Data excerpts
----------------------------------------

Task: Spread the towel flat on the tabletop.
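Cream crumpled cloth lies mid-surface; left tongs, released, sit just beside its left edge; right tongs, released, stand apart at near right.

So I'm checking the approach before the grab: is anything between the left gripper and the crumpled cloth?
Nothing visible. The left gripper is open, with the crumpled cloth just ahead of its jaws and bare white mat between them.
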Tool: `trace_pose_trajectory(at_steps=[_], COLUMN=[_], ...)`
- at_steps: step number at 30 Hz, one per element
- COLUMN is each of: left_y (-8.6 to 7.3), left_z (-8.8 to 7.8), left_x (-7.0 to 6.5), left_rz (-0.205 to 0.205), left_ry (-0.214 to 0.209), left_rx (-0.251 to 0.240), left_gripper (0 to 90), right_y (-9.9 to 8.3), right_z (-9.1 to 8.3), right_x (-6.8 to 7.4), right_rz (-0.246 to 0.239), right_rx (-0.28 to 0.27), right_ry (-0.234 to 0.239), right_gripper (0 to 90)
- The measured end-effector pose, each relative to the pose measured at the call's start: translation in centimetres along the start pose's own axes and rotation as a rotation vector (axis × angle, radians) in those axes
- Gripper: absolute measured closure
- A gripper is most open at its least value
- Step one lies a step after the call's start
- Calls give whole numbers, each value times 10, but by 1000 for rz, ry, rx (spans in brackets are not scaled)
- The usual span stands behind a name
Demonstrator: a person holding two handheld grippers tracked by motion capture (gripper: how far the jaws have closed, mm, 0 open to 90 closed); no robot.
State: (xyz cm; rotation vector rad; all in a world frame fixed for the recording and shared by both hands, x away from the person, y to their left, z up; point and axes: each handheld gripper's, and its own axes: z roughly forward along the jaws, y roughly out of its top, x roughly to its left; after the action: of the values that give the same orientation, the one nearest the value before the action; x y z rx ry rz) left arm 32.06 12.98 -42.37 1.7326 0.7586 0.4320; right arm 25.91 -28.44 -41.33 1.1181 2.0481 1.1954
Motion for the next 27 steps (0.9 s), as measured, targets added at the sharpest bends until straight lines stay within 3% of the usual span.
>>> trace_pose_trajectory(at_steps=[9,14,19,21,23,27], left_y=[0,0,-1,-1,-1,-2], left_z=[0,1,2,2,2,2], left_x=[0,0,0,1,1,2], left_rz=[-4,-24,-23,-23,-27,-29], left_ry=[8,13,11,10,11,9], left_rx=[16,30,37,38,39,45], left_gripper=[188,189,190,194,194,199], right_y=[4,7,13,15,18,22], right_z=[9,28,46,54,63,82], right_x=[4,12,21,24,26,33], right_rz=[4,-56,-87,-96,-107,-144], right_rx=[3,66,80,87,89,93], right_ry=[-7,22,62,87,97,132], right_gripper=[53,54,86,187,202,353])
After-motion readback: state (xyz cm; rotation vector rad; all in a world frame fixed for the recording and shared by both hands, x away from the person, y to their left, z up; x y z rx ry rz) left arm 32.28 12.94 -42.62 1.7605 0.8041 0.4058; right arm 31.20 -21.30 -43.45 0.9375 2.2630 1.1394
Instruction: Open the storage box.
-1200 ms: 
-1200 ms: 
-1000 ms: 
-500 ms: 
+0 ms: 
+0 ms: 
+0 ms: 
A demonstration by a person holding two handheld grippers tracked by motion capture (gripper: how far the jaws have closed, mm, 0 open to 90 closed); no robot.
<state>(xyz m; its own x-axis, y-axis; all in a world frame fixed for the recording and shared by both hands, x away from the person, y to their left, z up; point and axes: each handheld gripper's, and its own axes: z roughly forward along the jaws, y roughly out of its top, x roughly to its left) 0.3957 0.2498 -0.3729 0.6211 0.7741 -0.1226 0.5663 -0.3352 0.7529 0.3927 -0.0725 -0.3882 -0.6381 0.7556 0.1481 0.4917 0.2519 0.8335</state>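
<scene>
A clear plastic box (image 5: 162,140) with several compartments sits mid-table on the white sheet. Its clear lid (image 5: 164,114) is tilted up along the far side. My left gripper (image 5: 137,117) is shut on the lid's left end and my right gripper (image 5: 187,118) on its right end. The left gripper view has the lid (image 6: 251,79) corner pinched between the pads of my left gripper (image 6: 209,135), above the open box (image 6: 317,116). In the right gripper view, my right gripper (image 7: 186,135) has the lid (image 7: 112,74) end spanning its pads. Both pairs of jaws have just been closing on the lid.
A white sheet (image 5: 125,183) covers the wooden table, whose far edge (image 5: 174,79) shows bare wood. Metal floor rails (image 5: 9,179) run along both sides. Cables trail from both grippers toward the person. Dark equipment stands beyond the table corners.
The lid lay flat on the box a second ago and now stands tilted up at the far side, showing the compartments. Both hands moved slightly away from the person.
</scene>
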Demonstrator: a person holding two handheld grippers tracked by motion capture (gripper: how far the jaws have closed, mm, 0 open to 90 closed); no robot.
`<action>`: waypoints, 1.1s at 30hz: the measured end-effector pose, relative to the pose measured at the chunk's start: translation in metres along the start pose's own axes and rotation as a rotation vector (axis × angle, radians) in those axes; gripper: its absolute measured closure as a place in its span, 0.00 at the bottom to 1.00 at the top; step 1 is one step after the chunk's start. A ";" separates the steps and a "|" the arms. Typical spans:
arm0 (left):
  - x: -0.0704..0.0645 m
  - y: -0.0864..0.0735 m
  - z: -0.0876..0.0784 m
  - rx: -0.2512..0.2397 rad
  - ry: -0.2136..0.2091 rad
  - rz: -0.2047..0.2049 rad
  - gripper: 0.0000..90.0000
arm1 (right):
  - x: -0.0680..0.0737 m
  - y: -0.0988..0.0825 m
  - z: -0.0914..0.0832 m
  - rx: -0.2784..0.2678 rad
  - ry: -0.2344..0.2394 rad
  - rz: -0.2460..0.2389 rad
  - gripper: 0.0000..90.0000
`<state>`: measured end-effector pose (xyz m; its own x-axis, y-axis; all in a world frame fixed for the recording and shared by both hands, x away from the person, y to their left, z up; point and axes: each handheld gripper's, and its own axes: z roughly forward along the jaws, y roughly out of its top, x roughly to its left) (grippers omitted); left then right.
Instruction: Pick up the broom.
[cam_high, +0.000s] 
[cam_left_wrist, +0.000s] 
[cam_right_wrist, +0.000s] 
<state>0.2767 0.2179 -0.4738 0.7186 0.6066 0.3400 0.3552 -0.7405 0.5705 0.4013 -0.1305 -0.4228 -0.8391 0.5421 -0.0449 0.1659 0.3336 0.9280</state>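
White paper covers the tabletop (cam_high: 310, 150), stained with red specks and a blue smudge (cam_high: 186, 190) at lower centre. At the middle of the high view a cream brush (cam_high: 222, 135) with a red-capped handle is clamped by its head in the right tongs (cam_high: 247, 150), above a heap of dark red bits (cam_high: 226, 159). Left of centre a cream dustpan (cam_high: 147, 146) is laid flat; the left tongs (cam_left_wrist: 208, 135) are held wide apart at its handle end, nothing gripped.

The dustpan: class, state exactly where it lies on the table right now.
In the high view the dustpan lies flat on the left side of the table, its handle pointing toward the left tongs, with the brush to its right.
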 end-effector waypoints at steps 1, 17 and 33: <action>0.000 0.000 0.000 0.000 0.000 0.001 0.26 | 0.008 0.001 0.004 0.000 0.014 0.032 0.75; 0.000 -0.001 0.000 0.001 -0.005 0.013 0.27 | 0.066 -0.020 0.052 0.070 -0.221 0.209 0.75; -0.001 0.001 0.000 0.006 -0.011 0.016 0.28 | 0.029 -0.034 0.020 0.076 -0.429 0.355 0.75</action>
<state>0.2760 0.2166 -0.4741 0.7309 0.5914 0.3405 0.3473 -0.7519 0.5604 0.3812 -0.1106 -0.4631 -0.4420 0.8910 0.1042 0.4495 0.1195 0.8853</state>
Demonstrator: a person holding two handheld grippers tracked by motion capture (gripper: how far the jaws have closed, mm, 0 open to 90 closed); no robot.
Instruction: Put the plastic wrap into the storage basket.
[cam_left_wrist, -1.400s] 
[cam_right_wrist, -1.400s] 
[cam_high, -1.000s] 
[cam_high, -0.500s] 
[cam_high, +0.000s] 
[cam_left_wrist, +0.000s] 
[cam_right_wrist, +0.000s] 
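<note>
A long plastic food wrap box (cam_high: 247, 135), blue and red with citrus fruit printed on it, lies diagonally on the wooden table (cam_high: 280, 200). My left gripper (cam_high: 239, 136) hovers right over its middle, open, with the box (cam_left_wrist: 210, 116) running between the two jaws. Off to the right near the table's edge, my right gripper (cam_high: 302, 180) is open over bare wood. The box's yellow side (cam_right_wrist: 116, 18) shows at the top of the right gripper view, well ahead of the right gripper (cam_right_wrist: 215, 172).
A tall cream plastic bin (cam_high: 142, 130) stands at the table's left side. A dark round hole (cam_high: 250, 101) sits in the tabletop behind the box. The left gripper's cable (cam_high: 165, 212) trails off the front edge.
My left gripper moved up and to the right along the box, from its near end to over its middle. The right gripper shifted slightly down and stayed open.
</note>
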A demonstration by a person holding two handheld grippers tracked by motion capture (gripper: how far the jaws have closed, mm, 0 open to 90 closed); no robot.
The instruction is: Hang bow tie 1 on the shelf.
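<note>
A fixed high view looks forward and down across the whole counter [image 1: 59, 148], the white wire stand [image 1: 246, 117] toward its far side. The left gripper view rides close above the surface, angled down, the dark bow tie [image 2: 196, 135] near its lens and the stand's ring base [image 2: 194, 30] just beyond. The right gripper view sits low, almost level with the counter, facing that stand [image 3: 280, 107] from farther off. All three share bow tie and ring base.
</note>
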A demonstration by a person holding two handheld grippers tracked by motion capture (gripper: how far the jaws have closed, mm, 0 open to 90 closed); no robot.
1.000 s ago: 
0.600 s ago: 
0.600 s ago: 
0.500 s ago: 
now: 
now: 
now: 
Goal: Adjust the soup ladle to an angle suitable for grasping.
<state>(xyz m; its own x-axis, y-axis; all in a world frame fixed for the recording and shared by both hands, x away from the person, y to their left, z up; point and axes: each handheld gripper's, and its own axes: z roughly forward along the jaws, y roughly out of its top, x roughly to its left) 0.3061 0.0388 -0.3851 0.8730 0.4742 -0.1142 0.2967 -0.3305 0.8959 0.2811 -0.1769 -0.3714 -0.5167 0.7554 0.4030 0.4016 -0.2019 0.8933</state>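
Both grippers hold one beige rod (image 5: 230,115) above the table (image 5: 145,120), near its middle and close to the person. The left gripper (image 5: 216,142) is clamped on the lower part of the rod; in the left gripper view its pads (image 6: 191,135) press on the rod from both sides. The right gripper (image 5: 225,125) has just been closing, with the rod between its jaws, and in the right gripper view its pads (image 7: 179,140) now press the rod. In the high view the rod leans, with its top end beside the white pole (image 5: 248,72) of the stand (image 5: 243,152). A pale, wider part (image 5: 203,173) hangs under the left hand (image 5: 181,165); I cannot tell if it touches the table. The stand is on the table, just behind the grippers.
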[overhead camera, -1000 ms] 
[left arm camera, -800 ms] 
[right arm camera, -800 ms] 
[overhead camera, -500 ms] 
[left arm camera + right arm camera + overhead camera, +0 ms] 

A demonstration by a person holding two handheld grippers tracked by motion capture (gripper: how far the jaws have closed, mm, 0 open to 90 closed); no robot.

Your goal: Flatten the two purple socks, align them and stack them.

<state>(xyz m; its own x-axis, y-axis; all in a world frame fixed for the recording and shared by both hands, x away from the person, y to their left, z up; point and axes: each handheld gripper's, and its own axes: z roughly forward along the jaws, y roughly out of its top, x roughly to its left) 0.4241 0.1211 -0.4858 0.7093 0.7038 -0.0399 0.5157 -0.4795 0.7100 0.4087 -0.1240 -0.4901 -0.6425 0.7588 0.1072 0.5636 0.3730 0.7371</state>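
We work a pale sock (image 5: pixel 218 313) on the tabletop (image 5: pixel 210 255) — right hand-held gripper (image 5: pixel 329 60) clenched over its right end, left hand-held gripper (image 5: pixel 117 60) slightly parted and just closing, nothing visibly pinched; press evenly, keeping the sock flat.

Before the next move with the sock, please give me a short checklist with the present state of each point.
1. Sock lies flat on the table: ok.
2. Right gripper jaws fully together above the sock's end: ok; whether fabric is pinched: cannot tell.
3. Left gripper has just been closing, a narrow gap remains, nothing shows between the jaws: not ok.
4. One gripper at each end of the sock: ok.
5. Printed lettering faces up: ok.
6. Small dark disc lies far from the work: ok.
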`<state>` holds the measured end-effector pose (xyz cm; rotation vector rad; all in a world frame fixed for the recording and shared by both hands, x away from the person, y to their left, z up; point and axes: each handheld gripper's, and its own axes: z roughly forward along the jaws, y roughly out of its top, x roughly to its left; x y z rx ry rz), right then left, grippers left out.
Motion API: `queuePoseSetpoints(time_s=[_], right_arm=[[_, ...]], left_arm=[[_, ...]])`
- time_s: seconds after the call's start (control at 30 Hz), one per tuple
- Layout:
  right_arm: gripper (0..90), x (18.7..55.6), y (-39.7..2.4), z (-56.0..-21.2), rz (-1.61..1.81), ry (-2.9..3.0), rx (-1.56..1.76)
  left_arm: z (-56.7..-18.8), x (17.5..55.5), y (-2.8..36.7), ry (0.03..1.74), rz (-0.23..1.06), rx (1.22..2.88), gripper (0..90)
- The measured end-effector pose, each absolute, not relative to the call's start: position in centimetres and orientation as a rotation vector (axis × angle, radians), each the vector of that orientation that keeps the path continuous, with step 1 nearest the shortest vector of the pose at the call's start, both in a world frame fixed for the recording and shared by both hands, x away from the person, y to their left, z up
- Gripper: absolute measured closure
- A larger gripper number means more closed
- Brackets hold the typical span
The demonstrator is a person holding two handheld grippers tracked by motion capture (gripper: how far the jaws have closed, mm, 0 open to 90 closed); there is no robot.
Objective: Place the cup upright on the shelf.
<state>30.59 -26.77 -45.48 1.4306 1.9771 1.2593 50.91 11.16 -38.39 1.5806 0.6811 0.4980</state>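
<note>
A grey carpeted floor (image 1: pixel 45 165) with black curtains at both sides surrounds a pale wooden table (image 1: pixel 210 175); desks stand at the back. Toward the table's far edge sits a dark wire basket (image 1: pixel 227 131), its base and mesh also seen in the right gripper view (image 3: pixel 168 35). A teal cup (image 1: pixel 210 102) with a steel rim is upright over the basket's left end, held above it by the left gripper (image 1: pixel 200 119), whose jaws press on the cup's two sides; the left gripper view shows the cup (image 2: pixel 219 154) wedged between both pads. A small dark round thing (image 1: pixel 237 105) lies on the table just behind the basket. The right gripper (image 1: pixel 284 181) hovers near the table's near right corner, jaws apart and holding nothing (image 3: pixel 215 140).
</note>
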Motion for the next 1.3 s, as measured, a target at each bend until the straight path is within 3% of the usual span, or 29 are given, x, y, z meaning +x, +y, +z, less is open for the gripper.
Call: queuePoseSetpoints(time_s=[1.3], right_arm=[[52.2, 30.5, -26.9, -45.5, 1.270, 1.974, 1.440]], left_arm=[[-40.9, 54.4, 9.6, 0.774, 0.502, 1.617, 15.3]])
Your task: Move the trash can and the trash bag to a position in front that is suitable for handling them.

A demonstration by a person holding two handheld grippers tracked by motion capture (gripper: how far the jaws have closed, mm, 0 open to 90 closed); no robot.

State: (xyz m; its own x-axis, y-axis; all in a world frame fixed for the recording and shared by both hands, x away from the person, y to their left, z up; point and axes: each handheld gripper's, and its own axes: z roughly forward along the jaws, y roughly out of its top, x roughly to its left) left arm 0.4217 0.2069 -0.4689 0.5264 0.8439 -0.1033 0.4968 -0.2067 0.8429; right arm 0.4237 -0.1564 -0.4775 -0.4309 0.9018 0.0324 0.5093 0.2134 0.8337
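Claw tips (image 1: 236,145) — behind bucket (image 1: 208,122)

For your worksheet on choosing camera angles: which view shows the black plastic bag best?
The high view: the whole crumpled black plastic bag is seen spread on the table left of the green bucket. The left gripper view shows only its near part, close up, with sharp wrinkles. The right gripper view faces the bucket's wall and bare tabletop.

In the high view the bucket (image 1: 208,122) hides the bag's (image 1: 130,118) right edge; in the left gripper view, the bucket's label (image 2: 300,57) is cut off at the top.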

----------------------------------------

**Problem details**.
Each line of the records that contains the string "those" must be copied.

**Answer box**.
- The measured end-effector pose, each relative to the pose measured at the call's start: translation in centimetres along the start pose's own axes and rotation as a rotation vector (axis × angle, radians) in those axes
`<action>`: waypoints, 1.1s at 30hz: the measured end-effector pose, relative to the pose measured at the chunk's start: translation in metres along the start pose's own axes and rotation as a rotation vector (axis × angle, radians) in those axes; gripper: its absolute measured closure as a place in its span, 0.00 at the bottom to 1.00 at the top; step 1 is one step after the chunk's start. A ";" separates the steps and a "|" the arms. Typical spans:

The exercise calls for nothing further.